Given information:
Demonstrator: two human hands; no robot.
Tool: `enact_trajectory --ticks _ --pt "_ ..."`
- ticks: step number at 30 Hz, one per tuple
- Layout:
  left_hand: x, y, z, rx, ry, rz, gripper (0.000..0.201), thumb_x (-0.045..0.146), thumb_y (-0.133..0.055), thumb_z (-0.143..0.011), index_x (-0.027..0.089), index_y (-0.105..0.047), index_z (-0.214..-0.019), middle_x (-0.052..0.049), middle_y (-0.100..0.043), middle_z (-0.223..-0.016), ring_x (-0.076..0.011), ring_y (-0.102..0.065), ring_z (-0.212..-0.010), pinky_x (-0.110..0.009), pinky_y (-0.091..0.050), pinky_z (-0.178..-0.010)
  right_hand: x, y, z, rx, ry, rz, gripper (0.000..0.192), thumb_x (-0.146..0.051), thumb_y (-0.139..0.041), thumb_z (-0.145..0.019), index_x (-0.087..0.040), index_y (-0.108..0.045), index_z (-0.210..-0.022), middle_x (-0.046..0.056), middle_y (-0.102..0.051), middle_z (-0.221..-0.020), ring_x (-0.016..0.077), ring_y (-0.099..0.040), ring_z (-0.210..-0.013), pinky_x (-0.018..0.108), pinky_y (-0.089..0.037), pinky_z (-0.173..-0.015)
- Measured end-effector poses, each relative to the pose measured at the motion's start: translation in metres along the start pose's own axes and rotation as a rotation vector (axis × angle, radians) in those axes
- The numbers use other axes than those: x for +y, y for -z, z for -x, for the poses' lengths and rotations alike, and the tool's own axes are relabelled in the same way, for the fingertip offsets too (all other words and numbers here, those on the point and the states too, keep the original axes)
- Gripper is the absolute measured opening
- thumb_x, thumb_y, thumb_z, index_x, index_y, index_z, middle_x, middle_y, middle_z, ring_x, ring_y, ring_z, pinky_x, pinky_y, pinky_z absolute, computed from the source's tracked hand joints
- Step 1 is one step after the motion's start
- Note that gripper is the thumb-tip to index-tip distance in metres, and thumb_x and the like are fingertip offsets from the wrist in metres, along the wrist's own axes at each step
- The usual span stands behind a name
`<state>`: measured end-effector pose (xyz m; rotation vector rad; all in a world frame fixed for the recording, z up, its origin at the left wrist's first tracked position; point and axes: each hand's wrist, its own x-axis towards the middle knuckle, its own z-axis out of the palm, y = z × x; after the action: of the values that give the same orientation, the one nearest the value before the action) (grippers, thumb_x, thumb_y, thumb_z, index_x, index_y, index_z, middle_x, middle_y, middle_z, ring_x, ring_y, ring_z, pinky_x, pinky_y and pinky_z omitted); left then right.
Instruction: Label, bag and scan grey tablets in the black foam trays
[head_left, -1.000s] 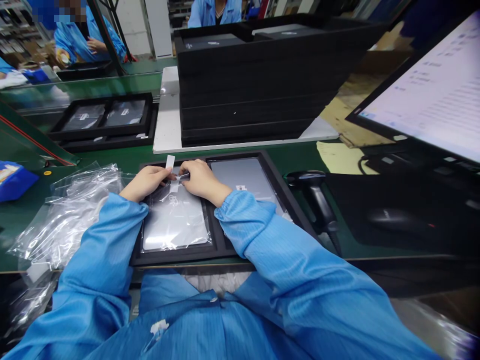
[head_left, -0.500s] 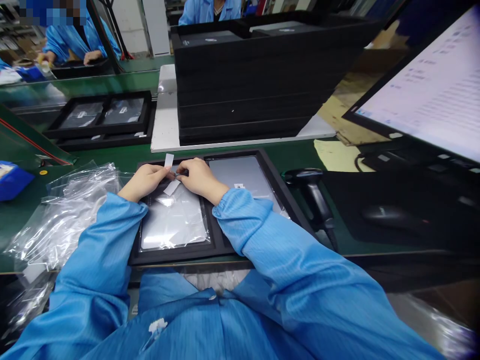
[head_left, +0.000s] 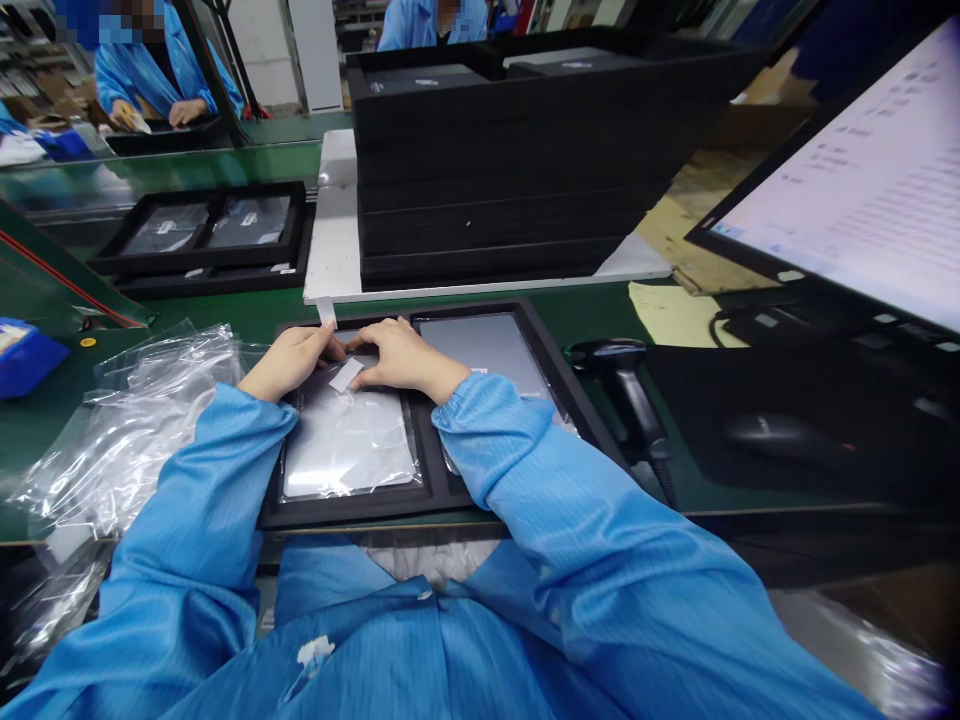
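Observation:
A black two-compartment tray (head_left: 431, 470) lies in front of me. Its left compartment holds a flat silver panel in a clear plastic bag (head_left: 345, 450), with a small white label (head_left: 346, 375) near the top. My left hand (head_left: 289, 358) is over the bag's upper left, fingers closed on a white strip (head_left: 327, 312) that sticks up past the tray's far edge. On the bag's upper right rests my right hand (head_left: 409, 360), thumb and fingers apart beside the label. The right compartment holds another grey panel (head_left: 480, 340), partly hidden by my right arm.
Loose clear bags (head_left: 150, 430) lie to the left. A tall stack of black trays (head_left: 495, 170) stands behind on a white board (head_left: 330, 250). More trays (head_left: 202, 255) sit at back left. To the right are a barcode scanner (head_left: 626, 395), mouse (head_left: 776, 432) and monitor (head_left: 855, 180). Co-workers sit opposite.
My right hand's thumb and fingers have spread and moved slightly apart from my left. The white strip in my left hand has shifted a little left and up.

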<state>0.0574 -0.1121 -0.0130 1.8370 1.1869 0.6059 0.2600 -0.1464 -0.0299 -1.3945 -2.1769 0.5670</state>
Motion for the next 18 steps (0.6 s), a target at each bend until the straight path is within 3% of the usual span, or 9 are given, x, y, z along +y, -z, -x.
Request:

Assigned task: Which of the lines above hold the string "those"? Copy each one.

Answer section:
- Measured end-effector poses, each relative to the pose measured at the motion's start: translation in metres along the start pose's own axes and rotation as a rotation vector (axis × angle, radians) in those axes
- The numbers use other axes than those: x for +y, y for -z, z for -x, for the poses' lengths and rotations alike, and the tool's own axes are relabelled in the same way, for the fingertip offsets too (all other words and numbers here, those on the point and the states too, keep the original axes)

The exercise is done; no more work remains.